The company expects the drug business to help push organic sales up by between 4% and 5% in 2017, to mark an improvement over last year's 3.9% boost. At the same time, the company's industry-leading profitability should ensure plenty of cash is generated that management can direct toward research and development, as well as the strong dividend growth that income investors have come to expect from this diversified healthcare giant.
American Express aims for a rebound
Credit services giant American Express will post its latest operating numbers on Wednesday afternoon, and investors are hoping to see continued positive momentum in loan growth and card-member spending.
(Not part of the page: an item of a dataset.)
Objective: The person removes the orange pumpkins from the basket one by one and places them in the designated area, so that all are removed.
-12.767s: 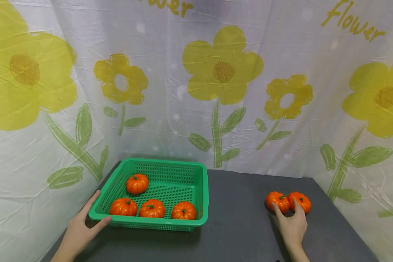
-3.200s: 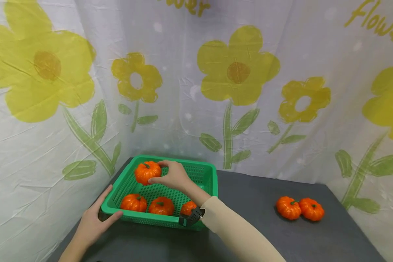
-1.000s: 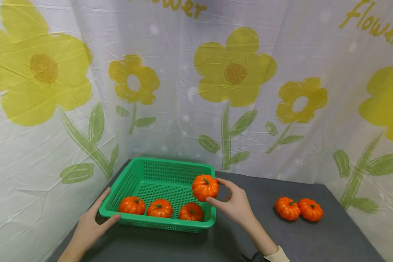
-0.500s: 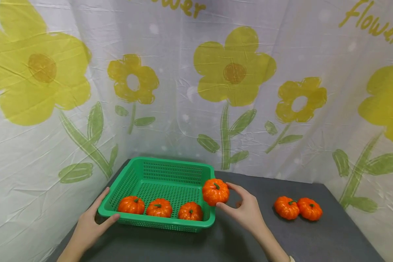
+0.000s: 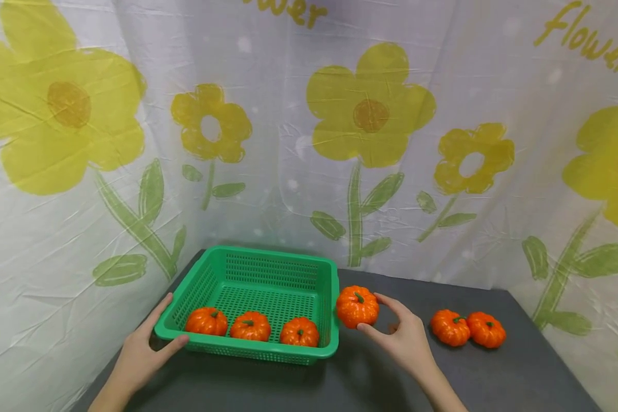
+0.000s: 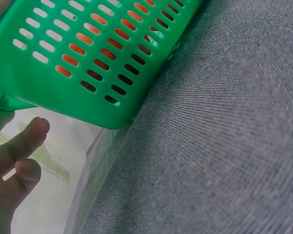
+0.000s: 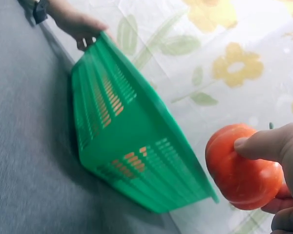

The business was hit hard in 2015 and early 2016, especially by the loss of its Costco credit card partnership.
Image source: Getty Images.
However, things are looking up lately. Global loan balances rose 11% last year to mark a solid rebound from the prior year's 17% decline. "At the start of 2016 we said we would move with a strong sense of urgency to change the trajectory of our business," CEO Kenneth Chenault told investors in January. "The results we're reporting today reflect substantial progress on that commitment," he added.
Shareholders this week will be looking for more of that progress in the form of rising loan balances and card issuances, excluding the lost Costco business that's still crimping results. Additionally, they'll be demanding evidence that ramped up marketing and promotional spending is generating solid results by delivering market-share gains and putting American Express back in position to deliver healthy, growth-fueled profit gains.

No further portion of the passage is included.